Roma, 24 settembre – Il reiterato invito delle sigle della professione farmaceutica e della farmacia a coinvolgere i ventimila presidi territoriali con la croce verde e i professionisti che vi operano nella condizione di assicurare un contributo importante alla campagna vaccinale antinfluenzale 2020-21, che avrà prevedibilmente un carattere di eccezionalità in ragione della circolazione del coronavirus, non sembra fin qui incontrare grande favore.

Ma se poteva essere messa in conto la forte reazione contraria dei medici, espressa a più riprese e a diversi livelli, anche con toni puttosto grevi, in parte sorprende quella delle istituzioni: nell’ambito dell’esame alla Camera dei Deputati delle mozioni sugli obblighi vaccinali, non è infatti stata colta l’occasione per riconoscere il ruolo della farmacia come presidio sanitario sul territorio, dove poter somministrare il vaccino antinfluenzale, al fine di assicurare un’adeguata tutela della salute ai cittadini, contraddicendo così quanto espresso precedentemente in ordini del giorno approvati all’unanimità.

A rilevarlo e stigmatizzarlo sono le stesse Fofi, Federfarma e Assofarm in un comunicato congiunto diffuso ieri pomeriggio.

“La somministrazione del vaccino in farmacia è ormai prassi consolidata in 14 Paesi europei, tra cui Francia e Germania, nonché negli Stati Uniti, in Canada e in decine di altri Paesi, sempre con risultati ampiamente positivi in termini di salvaguardia della salute pubblica e di aumento delle coperture vaccinali, obiettivo ripetutamente auspicato dallo stesso Governo” scrivono le tre sigle di categoria. “Per tali ragioni Fofi, Federfarma e Assofarm confidano che il Governo possa consentire la somministrazione del vaccino antinfluenzale in farmacia, da parte del medico o del farmacista con modalità da concordare, nell’ambito delle misure dirette a fronteggiare la Covid-19 e, in particolare, per ridurre il rischio di sovrapposizioni dei sintomi del Covid con quelli dell’influenza stagionale”.

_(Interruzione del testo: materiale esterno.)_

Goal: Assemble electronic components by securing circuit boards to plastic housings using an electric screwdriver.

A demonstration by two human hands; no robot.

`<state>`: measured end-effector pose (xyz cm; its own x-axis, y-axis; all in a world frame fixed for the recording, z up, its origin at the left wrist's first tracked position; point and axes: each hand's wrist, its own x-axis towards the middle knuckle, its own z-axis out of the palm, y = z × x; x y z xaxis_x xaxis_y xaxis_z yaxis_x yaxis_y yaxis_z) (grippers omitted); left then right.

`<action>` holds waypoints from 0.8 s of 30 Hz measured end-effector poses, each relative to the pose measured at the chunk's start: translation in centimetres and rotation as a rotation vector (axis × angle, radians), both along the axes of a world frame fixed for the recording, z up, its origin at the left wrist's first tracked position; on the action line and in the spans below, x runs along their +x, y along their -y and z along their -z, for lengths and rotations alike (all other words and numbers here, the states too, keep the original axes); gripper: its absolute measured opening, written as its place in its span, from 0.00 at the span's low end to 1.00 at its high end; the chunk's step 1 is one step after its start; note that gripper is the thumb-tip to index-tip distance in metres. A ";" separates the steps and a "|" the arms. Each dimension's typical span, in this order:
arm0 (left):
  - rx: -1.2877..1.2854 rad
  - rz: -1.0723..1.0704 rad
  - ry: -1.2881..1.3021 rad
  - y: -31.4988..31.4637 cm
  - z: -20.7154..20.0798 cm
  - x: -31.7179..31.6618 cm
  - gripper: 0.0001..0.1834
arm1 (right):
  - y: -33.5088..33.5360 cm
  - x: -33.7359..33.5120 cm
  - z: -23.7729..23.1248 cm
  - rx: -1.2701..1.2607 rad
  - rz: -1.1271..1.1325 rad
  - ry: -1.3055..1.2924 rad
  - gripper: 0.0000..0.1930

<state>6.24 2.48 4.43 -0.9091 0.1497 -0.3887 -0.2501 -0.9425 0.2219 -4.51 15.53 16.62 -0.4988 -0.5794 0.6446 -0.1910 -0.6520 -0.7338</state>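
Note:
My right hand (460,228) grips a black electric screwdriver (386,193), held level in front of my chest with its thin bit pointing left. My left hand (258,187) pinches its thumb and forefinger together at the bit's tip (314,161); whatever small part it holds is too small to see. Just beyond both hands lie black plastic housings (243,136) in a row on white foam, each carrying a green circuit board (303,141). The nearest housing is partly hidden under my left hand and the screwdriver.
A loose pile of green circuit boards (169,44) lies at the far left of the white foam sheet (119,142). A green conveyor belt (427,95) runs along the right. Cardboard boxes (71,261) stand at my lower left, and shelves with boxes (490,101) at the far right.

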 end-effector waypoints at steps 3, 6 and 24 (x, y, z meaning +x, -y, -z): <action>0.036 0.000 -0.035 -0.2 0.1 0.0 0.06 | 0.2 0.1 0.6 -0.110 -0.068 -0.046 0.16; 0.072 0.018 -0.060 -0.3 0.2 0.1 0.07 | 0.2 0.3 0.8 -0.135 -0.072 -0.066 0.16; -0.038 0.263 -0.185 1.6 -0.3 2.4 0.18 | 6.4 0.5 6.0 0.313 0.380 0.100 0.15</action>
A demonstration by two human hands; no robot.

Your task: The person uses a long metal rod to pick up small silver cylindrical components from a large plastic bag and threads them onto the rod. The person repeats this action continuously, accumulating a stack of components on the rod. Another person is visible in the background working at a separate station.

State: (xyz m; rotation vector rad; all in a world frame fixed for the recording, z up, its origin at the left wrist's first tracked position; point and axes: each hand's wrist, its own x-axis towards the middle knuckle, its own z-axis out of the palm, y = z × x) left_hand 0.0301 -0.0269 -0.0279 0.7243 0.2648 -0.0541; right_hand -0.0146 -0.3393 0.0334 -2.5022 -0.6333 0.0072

“Non si dimentichi che gli oltre 65.000 farmacisti di comunità e le oltre 19.000 farmacie sul territorio rappresentano il primo presidio per capillarità e accessibilità” continua il comunicato. “Una rete che è stata fondamentale nelle fasi più critiche dell’emergenza legata al coronavirus: in tale occasione, infatti, i farmacisti si sono fatti carico di fornire tutta l’assistenza possibile, sopperendo anche alle difficoltà del sistema sanitario.

“Le tre Federazioni chiedono un incontro urgente con il ministro della Salute” conclude la nota  “per acquisire in via definitiva l’orientamento del dicastero su questa materia, anche alla luce delle posizioni espresse nel merito dalla Regione Lazio, da autorevoli istituzioni scientifiche e da Cittadinanzattiva”.